Кирилл глянул на пленного. Тот топтался на кочке — видимо, ноги подмёрзли — и посматривал на Кирилла сквозь сальные патлы, свешивающиеся на глаза. Учёного посетила очередная «конструктивная» мысль, и он, оставив добычу на месте, шагнул к пленному:
— Волосы с лица убери! Та-ак...
— Горел! На промысле в зимовье горел, Кирилл Матвеич! — зачастил служилый. — Бог сохранил, да вот, вишь, шкуру попортил! Таперича девки носы воротят!
— Ну-ну... — Некоторое время Кирилл рассматривал бугристое пятно шрама — от переносицы до корней волос и шириной чуть ли не во весь лоб. Потом он опустился на корточки и стал ворошить клинком снег перед собой.
— Ты, эта, Матвеич... — не выдержал неопределённости пленный. — Зябко ж!
— Замёрз? Ладно! — кивнул учёный. — Руки покажи!
— Последнее забрать хочешь?! — притворно возмутился мужик. — На!
Крайние фаланги пальцев, кроме большого, на правой руке отсутствовали. А на ладони лежала свинчатка, обмотанная шнурком, свободный конец которого крепился петелькой на среднем пальце.
— Сними и брось сюда! — приказал учёный. — Это всё?
— Как есть — всё! — с готовностью заверил пленный. — Хошь, крест поцелую?
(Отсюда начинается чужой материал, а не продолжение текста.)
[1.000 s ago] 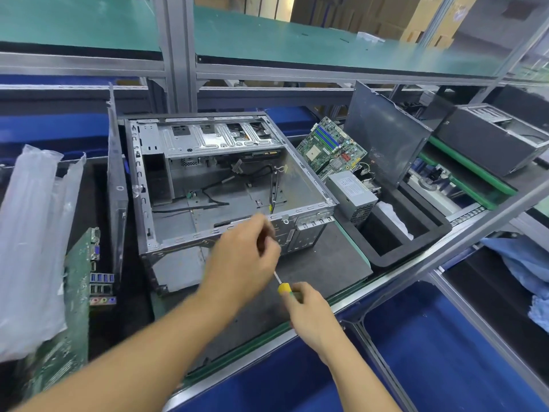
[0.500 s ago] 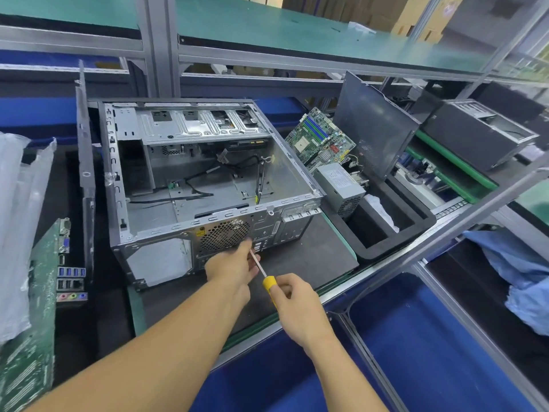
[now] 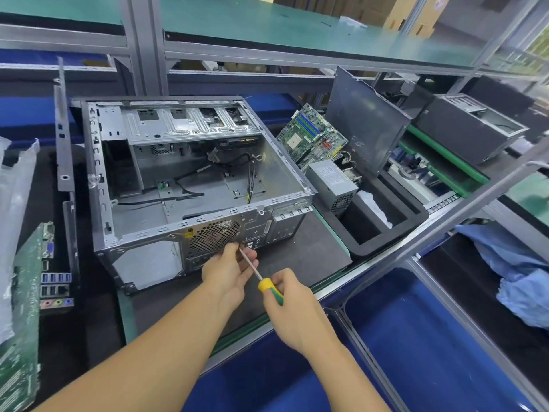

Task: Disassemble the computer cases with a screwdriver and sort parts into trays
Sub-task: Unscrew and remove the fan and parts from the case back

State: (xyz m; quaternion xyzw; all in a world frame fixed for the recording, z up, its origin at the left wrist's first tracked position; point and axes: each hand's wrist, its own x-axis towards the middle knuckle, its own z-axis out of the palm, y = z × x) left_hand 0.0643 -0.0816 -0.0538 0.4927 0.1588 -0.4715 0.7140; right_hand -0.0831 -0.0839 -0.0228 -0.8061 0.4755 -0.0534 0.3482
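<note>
Yellow-handled screwdriver [image 3: 269,288]: my right hand [image 3: 292,310] grips it, left hand [image 3: 228,269] pinches its shaft, tip at the grey steel computer case [image 3: 190,179]; I count two cases, one screwdriver

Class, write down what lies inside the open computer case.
Inside the computer case lie loose black cables and a metal drive cage along the far wall. The near wall hides whatever sits behind its grille.

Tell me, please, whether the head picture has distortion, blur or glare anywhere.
Head view: the wide-angle lens tilts the shelf and stretches things toward the edges; the case and screwdriver are sharp; the top right corner is soft and washed out; the light is even, with only a mild sheen inside the case and no hard shadows.
</note>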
— Ну, целуй... — заколебался Кирилл. — Или нет, дай его сюда!
— Дык, эта...
— Давай! Верну сейчас!
Нательный казачий крест оказался крупным — сантиметра четыре в длину. Сделан он был не из меди, а из железа. «Ведь это прямо „ноу-хау“ какое-то! — восхитился Кирилл. — Как говорится, простенько и со вкусом! Основание с боков и низ косой перекладинки заточены, причём так, чтобы не ранить тело при носке. Если руки связаны спереди, то надо исхитриться взять крестик в зубы — и ты свободен. При всём при том нательный крест — это последнее, что отбирают у человека, если, конечно, его грабят не дикари».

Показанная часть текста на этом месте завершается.